Although many studies and theories have been developed around walkability from different perspectives, only a few researchers have linked walkability with public open spaces (POS). Hence, walkability is a current research topic with a research gap regarding walking access to open spaces. Moreover, the EU promotes sustainable modes of transport, like walking and cycling, and particular areas of the cities may require more drastic measures than others to adapt to that. For all those reasons, the primary aim of this paper is to correlate the population density of each area to define the overall walkability of public spaces through a walkability utility index for every road segment. Moreover, the paper’s research questions are 1) the indication of which areas of the cities are less walkable, and 2) which POS are more walkable and what population density they cover.

2 Literature Review

The concept of accessibility has been examined over the decades, mainly through the prism of transportation planning, urban planning, geography, and policymaking [16,17,18]. Given its importance to various research fields and its extensive use, too many conceptual approaches in the literature make the notion quite vague and incohesive [19]. For instance, the term “accessibility” is often a substitute term for “mobility” and vice versa, with no particular effort at distinguishing between them [20]. According to Gould [21], accessibility is an essential notion through which development is measured, however, it is inadequate. Also, he describes the notion as “slippery” [28] because everyone uses that term until they face the difficulty of defining it and eventually attempt to measure it. Besides, the word “accessibility” signifies the proximity between two points [22], although addressing this idea of accessibility seems easy, it is quite difficult and challenging to implement it in practice [20]. However, accessibility usually refers “to the effort, means, or modes with which a destination can be reached” [24] and provides the necessary context between the associations of land uses and mobility.

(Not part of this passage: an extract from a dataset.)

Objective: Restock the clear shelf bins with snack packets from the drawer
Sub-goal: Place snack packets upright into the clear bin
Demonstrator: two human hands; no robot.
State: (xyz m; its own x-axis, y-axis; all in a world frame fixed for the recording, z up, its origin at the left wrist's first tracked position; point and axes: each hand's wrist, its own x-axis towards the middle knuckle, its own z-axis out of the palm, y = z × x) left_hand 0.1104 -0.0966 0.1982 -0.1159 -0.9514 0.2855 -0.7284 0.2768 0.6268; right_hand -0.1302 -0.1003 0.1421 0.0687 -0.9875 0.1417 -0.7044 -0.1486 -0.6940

Thus, the measures of accessibility vary but can be categorised into three groups. The first one is location-based (or zonal-level) [18, 23] accessibility measures that can be used from the viewpoint of the origin or the destination [23] and define the space dispersal of activities [18]. For example, the location of a business may express the potential number of its customers. That measure is mainly used by urban planners in Europe and is subdivided into cumulative opportunity measures, and potential accessibility measures [23]. Another measure that examines the economic viewpoint of accessibility is the utility-based measures. The centre of those measures is to analyse the benefits people gain from their level of access to specific land uses or activities [18, 23], and the most famous measure is that of log sum, which descends from the multinomial logit model [23]. Finally, the person-based measures explore accessibility at an individual level [23] that study how accessible activities are for someone to join within a particular time [18]. For instance, the specific number of activities that a person can attend at a particular time [23].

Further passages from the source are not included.